**WHAT THIS TASK INVOLVES**
Please write out exactly, without any picture, each line from the first in the listing through the line that includes "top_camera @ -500".

**SUPPLIED DATA**
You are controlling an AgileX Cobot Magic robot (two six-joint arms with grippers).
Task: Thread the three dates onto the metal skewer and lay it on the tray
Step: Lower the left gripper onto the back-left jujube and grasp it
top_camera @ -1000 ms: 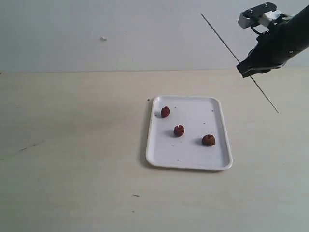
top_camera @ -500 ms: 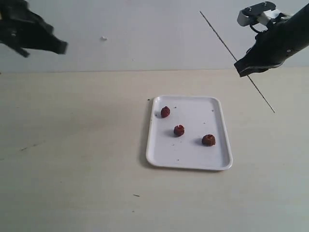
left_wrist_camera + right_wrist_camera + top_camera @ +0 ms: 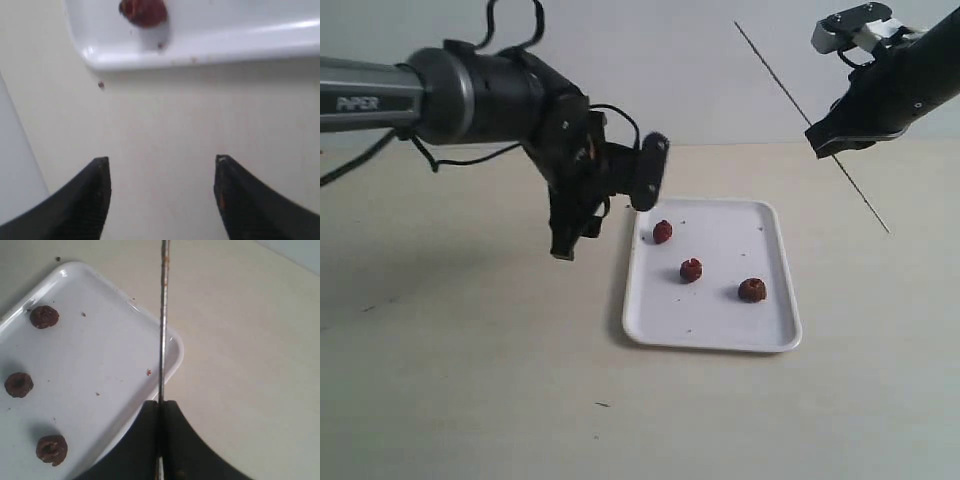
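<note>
Exterior view: three dates (image 3: 691, 269) lie apart in a slanting row on the tray (image 3: 720, 343), which sits on the counter (image 3: 470, 380). The left gripper (image 3: 607, 208) hovers just beside the tray's far left corner. Its fingers (image 3: 95, 195) are spread wide and hold nothing, and the nearest date (image 3: 143, 10) lies ahead of them. The right gripper (image 3: 832, 140) hangs high to the tray's right, fingers pinched tight on the skewer (image 3: 790, 98), which slants through the air with both ends free.

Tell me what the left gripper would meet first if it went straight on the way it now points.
Probably the bare table, short of the tray; the nearest date lies beyond. Depth is unclear.
</note>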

**RESULT FOR THIS EXERCISE**
You are controlling an AgileX Cobot Magic robot (two six-joint arms with grippers).
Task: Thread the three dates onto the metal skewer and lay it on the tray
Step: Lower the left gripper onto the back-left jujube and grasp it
top_camera @ -1000 ms: 
top_camera @ -500 ms: 

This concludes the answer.